The author of the story, below, misses the point completely by not examining the real cause; it was not political bickering, that is dumb! Unions will continue to do well by their members as long as there is no competition…  

Education in Michigan is suffering the same fate; albeit only the beginning… MEA influence via member dues continues to buy politicians with bottom-line results being teachers being paid more than all states except New York and New Jersey; other Democratic rock beds. 

However, lurking in the background are various charter school ventures becoming more and more popular, and giving kids a better education, and less expensive.  

Every time the Democrats are up against the wall, they blame both parties… This article is no exception! 

Full article follows… 

Michigan business

TOM WALSH: Michigan devalues education 

Power: Political action paralyzed

March 9, 2006 

It's easy to see why Michigan is in economic distress. We're way out of whack with the rest of America.

In Michigan, workers in auto assembly and major parts manufacturing operations made an average annual wage of $70,260 in 2004. In the other 49 states, the average wage was $52,452 for such workers.

That same year, the average wage in the information technology, financial, managerial and professional sectors was $62,747 in Michigan and $66,219 in the rest of the country.

Do the math and you see that the other 49 states pay a premium of nearly $14,000 a year for so-called knowledge workers in job categories that are expanding, compared with auto industry manufacturing workers. But in Michigan, those knowledge workers so coveted elsewhere earn $7,500 less than people in auto manufacturing.

So it's not surprising Michigan ranks in the bottom one-third of U.S. states in educational attainment. There hasn't been much incentive.

"No wonder Michigan is having such a hard time," says Lou Glazer, president of nonprofit think tank Michigan Future Inc., one of 200 business, civic and labor leaders who will participate Tuesday in an invitation-only conference at the University of Michigan on the state's distressed economy. Glazer provided the numbers above, crunched from U.S. Department of Labor data by U-M professors George Fulton and Donald Grimes.

But what can be done about the Michigan disconnect? How can the state's policy makers accelerate the transition to a cutting-edge economic model based on education, talent and innovation?

Brainstorming potential solutions in a nonpolitical environment -- no elected officeholders allowed -- is the aim of the conference, cosponsored by U-M's Gerald R. Ford School of Public Policy and the Center for Michigan, a nonprofit group created recently by former newspaper publisher and U-M regent Phil Power.

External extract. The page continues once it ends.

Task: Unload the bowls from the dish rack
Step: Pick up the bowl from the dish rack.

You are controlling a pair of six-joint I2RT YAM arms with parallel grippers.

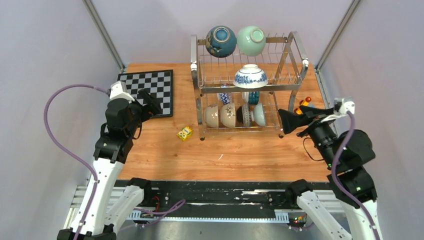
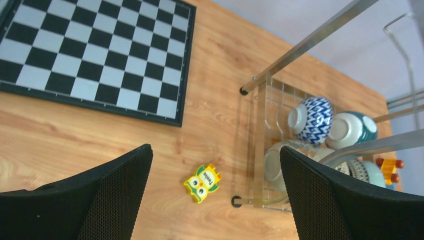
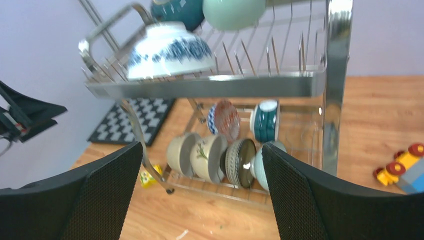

Power, 67, a self-described moderate-to-conservative Democrat who sold his HomeTown Communications Network chain of local newspapers to Gannett Co., Inc. last year, said in an interview Wednesday that Michigan's politicians "seem unable or unwilling to enact the kind of economic policy to get through this really tough time.

"The political process is paralyzed by the ideologues of the right and the left," he said, noting the failure of the state Legislature and Gov. Jennifer Granholm to agree on a major overhaul of the Single Business Tax.

But even if Republicans and Democrats work in harmony, what can political leaders really do anyway to fix Michigan's economy when the overriding problem is that the state's two largest corporations, General Motors Corp. and Ford Motor Co., and many of their suppliers are sick?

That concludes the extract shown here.